(DATA EXCERPT Opens)
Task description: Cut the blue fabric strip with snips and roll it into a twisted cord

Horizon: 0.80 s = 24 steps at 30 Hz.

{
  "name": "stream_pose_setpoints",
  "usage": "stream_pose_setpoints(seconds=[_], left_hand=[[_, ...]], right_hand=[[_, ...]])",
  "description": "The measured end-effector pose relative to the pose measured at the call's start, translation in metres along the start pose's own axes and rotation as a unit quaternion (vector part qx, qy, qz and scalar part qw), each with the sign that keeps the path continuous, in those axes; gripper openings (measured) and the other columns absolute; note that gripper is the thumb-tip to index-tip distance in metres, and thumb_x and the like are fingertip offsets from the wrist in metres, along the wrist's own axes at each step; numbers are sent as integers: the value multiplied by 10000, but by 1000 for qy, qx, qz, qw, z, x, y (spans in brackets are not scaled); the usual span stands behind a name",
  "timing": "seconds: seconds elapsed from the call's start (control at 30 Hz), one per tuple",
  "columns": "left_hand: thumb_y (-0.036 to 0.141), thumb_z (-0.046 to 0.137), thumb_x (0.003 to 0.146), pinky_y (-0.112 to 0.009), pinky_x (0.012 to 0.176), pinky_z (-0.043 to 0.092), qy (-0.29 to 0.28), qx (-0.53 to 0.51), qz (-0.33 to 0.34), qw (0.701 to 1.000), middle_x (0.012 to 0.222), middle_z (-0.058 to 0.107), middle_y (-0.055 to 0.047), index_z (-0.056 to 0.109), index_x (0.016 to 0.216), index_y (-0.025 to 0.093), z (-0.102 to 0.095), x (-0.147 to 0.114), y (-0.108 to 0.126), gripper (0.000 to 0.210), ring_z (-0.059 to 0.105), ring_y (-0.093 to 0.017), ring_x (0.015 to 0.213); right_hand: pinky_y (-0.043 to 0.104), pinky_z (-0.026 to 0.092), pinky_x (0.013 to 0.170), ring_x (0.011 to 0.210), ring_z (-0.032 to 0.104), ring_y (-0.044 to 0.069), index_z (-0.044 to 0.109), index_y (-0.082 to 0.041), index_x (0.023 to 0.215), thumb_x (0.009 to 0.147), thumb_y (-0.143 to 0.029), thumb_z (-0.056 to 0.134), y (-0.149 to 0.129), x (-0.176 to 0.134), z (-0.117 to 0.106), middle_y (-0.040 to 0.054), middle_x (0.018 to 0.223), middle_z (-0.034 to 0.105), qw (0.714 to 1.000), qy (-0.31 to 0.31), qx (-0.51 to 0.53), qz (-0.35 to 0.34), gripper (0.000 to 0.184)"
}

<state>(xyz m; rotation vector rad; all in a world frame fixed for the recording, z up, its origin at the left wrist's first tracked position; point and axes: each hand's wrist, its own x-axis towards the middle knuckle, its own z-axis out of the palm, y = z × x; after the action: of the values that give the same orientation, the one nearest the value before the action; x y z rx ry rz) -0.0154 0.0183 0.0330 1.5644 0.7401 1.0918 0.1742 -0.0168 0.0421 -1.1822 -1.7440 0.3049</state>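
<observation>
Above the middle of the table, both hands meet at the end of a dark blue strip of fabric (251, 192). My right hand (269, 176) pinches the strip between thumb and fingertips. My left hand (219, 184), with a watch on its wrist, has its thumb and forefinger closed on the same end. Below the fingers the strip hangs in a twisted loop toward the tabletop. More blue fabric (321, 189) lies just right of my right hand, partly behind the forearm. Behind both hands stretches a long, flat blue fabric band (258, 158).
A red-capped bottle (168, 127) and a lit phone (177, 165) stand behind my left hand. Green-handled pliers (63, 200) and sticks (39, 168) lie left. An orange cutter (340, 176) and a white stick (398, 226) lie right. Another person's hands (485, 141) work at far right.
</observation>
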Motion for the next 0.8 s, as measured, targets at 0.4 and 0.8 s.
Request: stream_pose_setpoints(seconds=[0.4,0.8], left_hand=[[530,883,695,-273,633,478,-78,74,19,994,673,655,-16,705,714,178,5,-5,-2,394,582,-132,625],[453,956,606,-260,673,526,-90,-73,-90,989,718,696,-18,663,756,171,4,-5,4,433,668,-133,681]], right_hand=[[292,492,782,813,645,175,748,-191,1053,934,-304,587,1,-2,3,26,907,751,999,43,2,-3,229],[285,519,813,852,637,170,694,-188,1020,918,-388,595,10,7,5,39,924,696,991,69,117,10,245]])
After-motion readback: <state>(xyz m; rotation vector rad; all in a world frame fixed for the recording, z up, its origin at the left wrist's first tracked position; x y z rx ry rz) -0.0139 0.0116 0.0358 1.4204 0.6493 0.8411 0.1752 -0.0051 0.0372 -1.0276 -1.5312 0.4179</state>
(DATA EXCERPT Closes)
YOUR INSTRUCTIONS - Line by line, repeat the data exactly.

RESPONSE TO THE TASK -
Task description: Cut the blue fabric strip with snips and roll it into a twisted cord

Horizon: 0.80 s = 24 steps at 30 Hz.

{
  "name": "stream_pose_setpoints",
  "usage": "stream_pose_setpoints(seconds=[_], left_hand=[[_, ...]], right_hand=[[_, ...]])",
  "description": "The measured end-effector pose relative to the pose measured at the call's start, translation in metres along the start pose's own axes and rotation as a unit quaternion (vector part qx, qy, qz and scalar part qw), each with the sign that keeps the path continuous, in those axes; gripper openings (measured) and the other columns absolute; note that gripper is the thumb-tip to index-tip distance in metres, and thumb_x and the like are fingertip offsets from the wrist in metres, along the wrist's own axes at each step; numbers are sent as integers: the value multiplied by 10000, but by 1000 for qy, qx, qz, qw, z, x, y (spans in brackets are not scaled); the usual span stands behind a name",
  "timing": "seconds: seconds elapsed from the call's start (control at 30 Hz), one per tuple",
  "columns": "left_hand: thumb_y (-0.036 to 0.141), thumb_z (-0.046 to 0.137), thumb_x (0.003 to 0.146), pinky_y (-0.112 to 0.009), pinky_x (0.012 to 0.176), pinky_z (-0.043 to 0.092), qy (-0.29 to 0.28), qx (-0.53 to 0.51), qz (-0.33 to 0.34), qw (0.701 to 1.000), middle_x (0.012 to 0.222), middle_z (-0.058 to 0.107), middle_y (-0.055 to 0.047), index_z (-0.056 to 0.109), index_x (0.016 to 0.216), index_y (-0.025 to 0.093), z (-0.102 to 0.095), x (-0.147 to 0.114), y (-0.108 to 0.126), gripper (0.000 to 0.210), ring_z (-0.059 to 0.105), ring_y (-0.093 to 0.017), ring_x (0.015 to 0.213); right_hand: pinky_y (-0.043 to 0.104), pinky_z (-0.026 to 0.092), pinky_x (0.013 to 0.170), ring_x (0.011 to 0.210), ring_z (-0.032 to 0.104), ring_y (-0.044 to 0.069), index_z (-0.044 to 0.109), index_y (-0.082 to 0.041), index_x (0.023 to 0.215), thumb_x (0.009 to 0.147), thumb_y (-0.143 to 0.029), thumb_z (-0.056 to 0.134), y (-0.149 to 0.129), x (-0.176 to 0.134), z (-0.117 to 0.106), middle_y (-0.040 to 0.054), middle_x (0.018 to 0.223), middle_z (-0.034 to 0.105), qw (0.714 to 1.000), qy (-0.31 to 0.31), qx (-0.51 to 0.53), qz (-0.35 to 0.34), gripper (0.000 to 0.184)"
}

<state>(xyz m; rotation vector rad; all in a world frame fixed for the recording, z up, its origin at the left wrist's first tracked position; point and axes: each hand's wrist, its own x-axis towards the middle knuckle, its own z-axis out of the palm, y = z × x; after the action: of the values that give the same orientation, the one nearest the value before the action; x y z rx ry rz) -0.0154 0.0183 0.0330 1.5644 0.7401 1.0918 0.1742 -0.0168 0.0421 -1.1822 -1.7440 0.3049</state>
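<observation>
Above the middle of the table, both hands meet at the end of a dark blue strip of fabric (251, 192). My right hand (269, 176) pinches the strip between thumb and fingertips. My left hand (219, 184), with a watch on its wrist, has its thumb and forefinger closed on the same end. Below the fingers the strip hangs in a twisted loop toward the tabletop. More blue fabric (321, 189) lies just right of my right hand, partly behind the forearm. Behind both hands stretches a long, flat blue fabric band (258, 158).
A red-capped bottle (168, 127) and a lit phone (177, 165) stand behind my left hand. Green-handled pliers (63, 200) and sticks (39, 168) lie left. An orange cutter (340, 176) and a white stick (398, 226) lie right. Another person's hands (485, 141) work at far right.
</observation>
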Motion for the next 0.8 s, as measured, targets at 0.4 and 0.8 s.
Request: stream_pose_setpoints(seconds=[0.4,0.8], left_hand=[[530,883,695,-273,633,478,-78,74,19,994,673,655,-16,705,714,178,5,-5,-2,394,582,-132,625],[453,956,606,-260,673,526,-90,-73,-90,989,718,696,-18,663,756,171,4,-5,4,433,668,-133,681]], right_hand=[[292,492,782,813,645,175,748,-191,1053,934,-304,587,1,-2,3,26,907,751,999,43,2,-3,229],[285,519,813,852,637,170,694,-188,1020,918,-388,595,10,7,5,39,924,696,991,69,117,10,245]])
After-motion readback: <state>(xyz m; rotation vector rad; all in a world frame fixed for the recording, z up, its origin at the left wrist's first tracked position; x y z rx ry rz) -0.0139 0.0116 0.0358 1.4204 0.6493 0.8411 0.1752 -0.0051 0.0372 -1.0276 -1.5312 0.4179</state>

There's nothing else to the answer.